- **Recorded data**:
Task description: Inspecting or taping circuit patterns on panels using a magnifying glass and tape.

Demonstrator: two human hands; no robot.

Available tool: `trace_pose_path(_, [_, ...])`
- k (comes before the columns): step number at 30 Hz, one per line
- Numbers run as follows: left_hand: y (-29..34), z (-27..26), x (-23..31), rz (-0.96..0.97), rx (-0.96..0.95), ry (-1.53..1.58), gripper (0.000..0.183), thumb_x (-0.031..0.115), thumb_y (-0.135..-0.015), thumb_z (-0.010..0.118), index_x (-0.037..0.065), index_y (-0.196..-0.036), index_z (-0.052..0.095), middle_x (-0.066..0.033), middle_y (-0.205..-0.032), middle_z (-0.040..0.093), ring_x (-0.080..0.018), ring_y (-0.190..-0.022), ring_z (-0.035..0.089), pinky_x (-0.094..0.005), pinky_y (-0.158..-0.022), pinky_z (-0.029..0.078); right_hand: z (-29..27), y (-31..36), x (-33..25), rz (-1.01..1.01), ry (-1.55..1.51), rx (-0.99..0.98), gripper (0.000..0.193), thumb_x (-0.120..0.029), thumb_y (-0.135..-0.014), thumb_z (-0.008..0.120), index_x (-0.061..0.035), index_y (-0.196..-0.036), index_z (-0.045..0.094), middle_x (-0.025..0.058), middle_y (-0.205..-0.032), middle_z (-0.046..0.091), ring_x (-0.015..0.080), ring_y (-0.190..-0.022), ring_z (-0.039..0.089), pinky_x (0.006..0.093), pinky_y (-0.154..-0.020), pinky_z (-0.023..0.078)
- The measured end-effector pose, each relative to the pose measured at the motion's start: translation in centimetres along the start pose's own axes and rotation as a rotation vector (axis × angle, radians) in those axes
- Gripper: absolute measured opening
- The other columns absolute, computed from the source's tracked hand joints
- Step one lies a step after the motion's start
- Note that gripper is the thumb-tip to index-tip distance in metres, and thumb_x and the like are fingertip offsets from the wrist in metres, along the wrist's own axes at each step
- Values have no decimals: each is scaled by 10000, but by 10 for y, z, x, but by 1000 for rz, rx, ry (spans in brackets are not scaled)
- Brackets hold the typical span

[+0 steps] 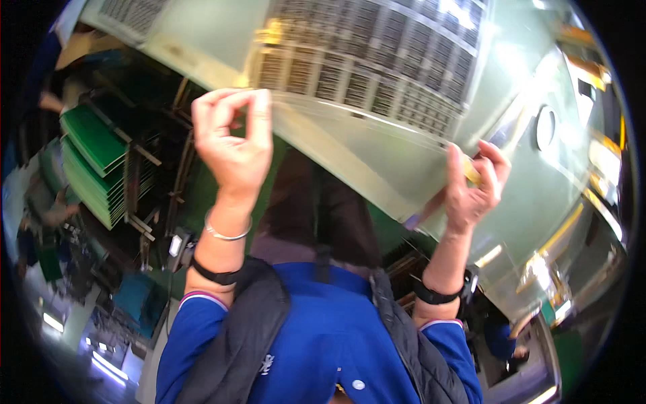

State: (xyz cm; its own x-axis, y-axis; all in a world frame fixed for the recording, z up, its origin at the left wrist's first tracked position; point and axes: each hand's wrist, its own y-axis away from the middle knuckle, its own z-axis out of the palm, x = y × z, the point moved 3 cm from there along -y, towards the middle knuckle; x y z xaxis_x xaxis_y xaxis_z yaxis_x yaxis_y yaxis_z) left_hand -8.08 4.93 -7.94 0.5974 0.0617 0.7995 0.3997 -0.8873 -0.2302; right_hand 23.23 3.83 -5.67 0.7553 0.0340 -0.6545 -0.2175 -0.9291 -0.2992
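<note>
A clear sheet printed with a dark grid of small rectangles lies over the glossy pale green table. At its near left corner, my left hand is closed in a pinch, thumb and forefinger pressed together on the sheet's edge. A yellow tab sits on the sheet's left side, with a smaller yellow piece just above my left fingertips. My right hand is at the near right corner, fingers curled, with a yellow piece showing between thumb and fingers. Motion blur softens the fingertips.
Green boards stand stacked in a rack at left. A white ring-shaped object is on the right of the table. Another patterned sheet lies at the far left. Other people are partly visible at the left edge and lower right.
</note>
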Motion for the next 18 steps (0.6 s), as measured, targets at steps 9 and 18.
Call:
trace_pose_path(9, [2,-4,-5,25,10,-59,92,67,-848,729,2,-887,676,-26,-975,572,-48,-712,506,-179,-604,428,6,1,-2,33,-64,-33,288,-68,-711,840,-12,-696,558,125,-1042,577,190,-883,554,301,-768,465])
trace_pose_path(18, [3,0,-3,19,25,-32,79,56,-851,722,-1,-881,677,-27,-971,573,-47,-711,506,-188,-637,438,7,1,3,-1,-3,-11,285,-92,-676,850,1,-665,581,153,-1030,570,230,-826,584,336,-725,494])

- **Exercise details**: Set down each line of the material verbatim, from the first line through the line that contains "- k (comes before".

- **Response to this task**:
Task description: Inspecting or taping circuit patterns on panels using a magnifying glass and tape.

Demonstrator: two human hands; no robot.

Available tool: `trace_pose_path(_, [_, ...])`
- k (comes before the columns): step number at 30 Hz, one per line

The output requires no further additions.